• **Work to complete**: A verbatim copy of all the data is required; the pictures should not appear in it.
----- Data below
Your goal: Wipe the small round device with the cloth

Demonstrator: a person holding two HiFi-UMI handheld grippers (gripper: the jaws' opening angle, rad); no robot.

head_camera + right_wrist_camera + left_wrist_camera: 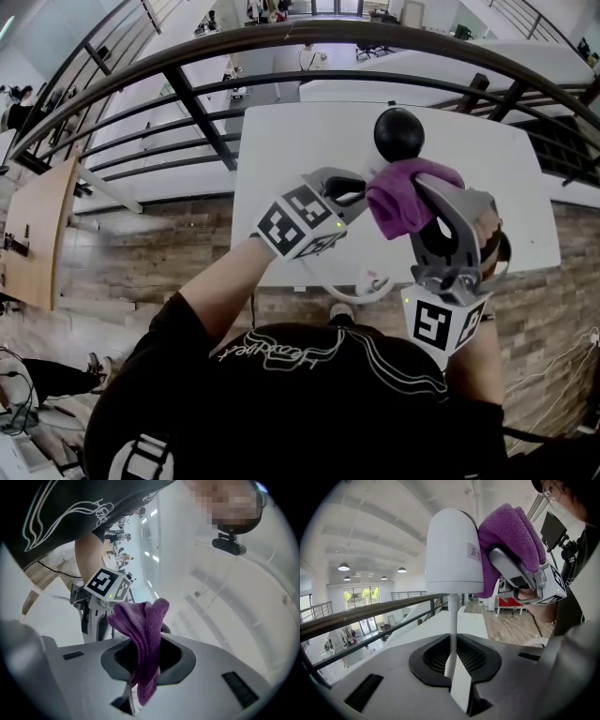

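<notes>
While the person's black shirt fills the bottom of the head view, both tools are up over the near table edge. Left gripper [361, 187], centre of frame: jaws clenched on the thin white stem [452, 616] of the small round device [452, 550], holding it up off the table. Right gripper [427, 202], right of centre: jaws clamped on a folded purple cloth [401, 195], with a tail of it hanging down between them. The cloth is pressed against the device's right flank, touching it just beside a small label [474, 551], upper middle of the left gripper view. Beyond lies the white table [281, 141], then a dark railing [187, 94] across the upper frame, with a lower floor past it. Judgement: wiping is under way, with contact on one flank only. No view shows which parts are already clean. The opposite flank, the dome top and the dark rounded face probably remain.
</notes>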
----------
• **Final answer**:
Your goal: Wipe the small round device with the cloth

Demonstrator: a person holding two HiFi-UMI handheld grippers (gripper: the jaws' opening angle, rad); no robot.

head_camera + right_wrist_camera + left_wrist_camera: 

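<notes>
While the person's black shirt fills the bottom of the head view, both tools are up over the near table edge. Left gripper [361, 187], centre of frame: jaws clenched on the thin white stem [452, 616] of the small round device [452, 550], holding it up off the table. Right gripper [427, 202], right of centre: jaws clamped on a folded purple cloth [401, 195], with a tail of it hanging down between them. The cloth is pressed against the device's right flank, touching it just beside a small label [474, 551], upper middle of the left gripper view. Beyond lies the white table [281, 141], then a dark railing [187, 94] across the upper frame, with a lower floor past it. Judgement: wiping is under way, with contact on one flank only. No view shows which parts are already clean. The opposite flank, the dome top and the dark rounded face probably remain.
</notes>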

This completes the answer to the exercise.